Problem -
Each record is to be printed again precisely as it reads.

Records drawn from a dataset -
· · · · · · ·

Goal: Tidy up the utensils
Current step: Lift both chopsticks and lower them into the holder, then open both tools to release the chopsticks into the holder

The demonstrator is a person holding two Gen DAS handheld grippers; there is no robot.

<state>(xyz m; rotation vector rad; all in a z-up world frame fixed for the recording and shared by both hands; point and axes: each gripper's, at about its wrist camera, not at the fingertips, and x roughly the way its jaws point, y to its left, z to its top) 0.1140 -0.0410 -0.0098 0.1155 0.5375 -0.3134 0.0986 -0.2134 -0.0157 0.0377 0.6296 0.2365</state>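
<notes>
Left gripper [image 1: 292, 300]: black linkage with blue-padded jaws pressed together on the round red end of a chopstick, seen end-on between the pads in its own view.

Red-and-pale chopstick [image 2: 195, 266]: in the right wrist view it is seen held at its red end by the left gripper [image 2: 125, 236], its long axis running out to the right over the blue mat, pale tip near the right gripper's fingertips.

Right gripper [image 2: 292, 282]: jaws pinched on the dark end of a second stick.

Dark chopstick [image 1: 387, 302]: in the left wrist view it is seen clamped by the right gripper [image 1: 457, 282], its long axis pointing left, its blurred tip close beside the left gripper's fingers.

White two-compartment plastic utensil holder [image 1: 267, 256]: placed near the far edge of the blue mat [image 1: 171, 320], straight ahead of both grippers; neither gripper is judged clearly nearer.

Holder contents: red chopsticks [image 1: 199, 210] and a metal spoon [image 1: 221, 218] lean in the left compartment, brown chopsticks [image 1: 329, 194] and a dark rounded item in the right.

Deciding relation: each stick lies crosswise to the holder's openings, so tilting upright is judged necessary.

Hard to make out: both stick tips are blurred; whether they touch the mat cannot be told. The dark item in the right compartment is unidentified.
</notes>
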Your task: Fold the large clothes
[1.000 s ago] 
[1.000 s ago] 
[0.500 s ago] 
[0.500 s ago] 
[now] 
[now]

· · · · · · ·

Solution for this exercise -
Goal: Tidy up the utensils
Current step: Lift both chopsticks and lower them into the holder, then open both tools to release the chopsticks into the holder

The demonstrator is a person holding two Gen DAS handheld grippers; there is no robot.

<state>(xyz m; rotation vector rad; all in a z-up world frame fixed for the recording and shared by both hands; point and axes: each gripper's, at about its wrist camera, not at the fingertips, and x roughly the way its jaws point, y to its left, z to its top) 0.1140 -0.0410 -0.0098 0.1155 0.5375 -0.3134 0.0986 -0.2134 -0.0157 0.0377 0.6296 0.2365</state>
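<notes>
Left gripper [image 1: 292, 300]: black linkage with blue-padded jaws pressed together on the round red end of a chopstick, seen end-on between the pads in its own view.

Red-and-pale chopstick [image 2: 195, 266]: in the right wrist view it is seen held at its red end by the left gripper [image 2: 125, 236], its long axis running out to the right over the blue mat, pale tip near the right gripper's fingertips.

Right gripper [image 2: 292, 282]: jaws pinched on the dark end of a second stick.

Dark chopstick [image 1: 387, 302]: in the left wrist view it is seen clamped by the right gripper [image 1: 457, 282], its long axis pointing left, its blurred tip close beside the left gripper's fingers.

White two-compartment plastic utensil holder [image 1: 267, 256]: placed near the far edge of the blue mat [image 1: 171, 320], straight ahead of both grippers; neither gripper is judged clearly nearer.

Holder contents: red chopsticks [image 1: 199, 210] and a metal spoon [image 1: 221, 218] lean in the left compartment, brown chopsticks [image 1: 329, 194] and a dark rounded item in the right.

Deciding relation: each stick lies crosswise to the holder's openings, so tilting upright is judged necessary.

Hard to make out: both stick tips are blurred; whether they touch the mat cannot be told. The dark item in the right compartment is unidentified.
</notes>
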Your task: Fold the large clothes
[1.000 s ago] 
[1.000 s ago] 
[0.500 s ago] 
[0.500 s ago] 
[now] 
[now]

The requested output has been fully supplied.